- **Data extract**
##########
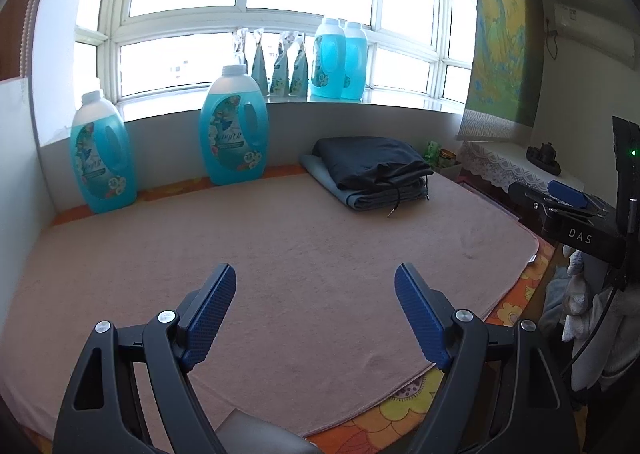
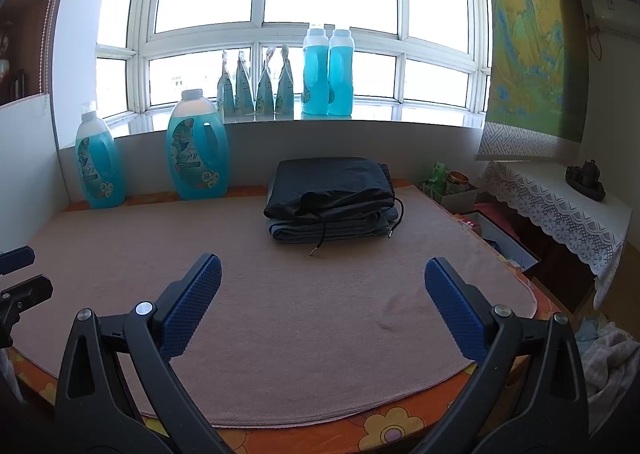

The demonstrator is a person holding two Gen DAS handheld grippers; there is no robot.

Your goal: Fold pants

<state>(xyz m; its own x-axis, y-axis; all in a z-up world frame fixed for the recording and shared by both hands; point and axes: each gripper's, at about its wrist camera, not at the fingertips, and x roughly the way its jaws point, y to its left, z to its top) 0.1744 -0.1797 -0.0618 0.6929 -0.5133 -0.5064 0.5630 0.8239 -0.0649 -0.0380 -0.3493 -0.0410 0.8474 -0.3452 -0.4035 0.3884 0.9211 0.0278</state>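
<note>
Both grippers' jaws gape empty; two folded pants (image 2: 332,194) stacked, four bottles (image 2: 196,150).

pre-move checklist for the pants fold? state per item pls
1. Left hand-held gripper open, nothing between its fingers: ok.
2. Right hand-held gripper open, nothing held: ok.
3. Pink mat bare in front of both grippers: ok.
4. Folded dark pants lie on top of a folded grey garment at the far side of the mat: ok.
5. Drawstring tucked in: not ok, it hangs loose over the stack's front.
6. Unfolded pants ready to grasp: cannot tell, none lie on the mat; only a heap of cloth beside the table.
</note>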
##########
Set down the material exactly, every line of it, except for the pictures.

- **The answer**
The demonstrator is a person holding two Gen DAS handheld grippers; there is no robot.

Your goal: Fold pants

<state>(xyz m; its own x-axis, y-axis; all in a z-up world frame fixed for the recording and shared by both hands; point and axes: each gripper's, at about its wrist camera, not at the fingertips, and x roughly the way its jaws point, y to its left, z to its top) 0.1744 -0.1797 -0.0618 0.6929 -0.5133 -0.5064 0.5630 0.8239 -0.0649 -0.0380 -0.3493 -0.0410 0.8474 -0.3452 -0.4035 0.3884 0.9211 0.0278</state>
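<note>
Both grippers' jaws gape empty; two folded pants (image 2: 332,194) stacked, four bottles (image 2: 196,150).

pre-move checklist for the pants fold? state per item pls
1. Left hand-held gripper open, nothing between its fingers: ok.
2. Right hand-held gripper open, nothing held: ok.
3. Pink mat bare in front of both grippers: ok.
4. Folded dark pants lie on top of a folded grey garment at the far side of the mat: ok.
5. Drawstring tucked in: not ok, it hangs loose over the stack's front.
6. Unfolded pants ready to grasp: cannot tell, none lie on the mat; only a heap of cloth beside the table.
</note>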

This exercise requires no further answer.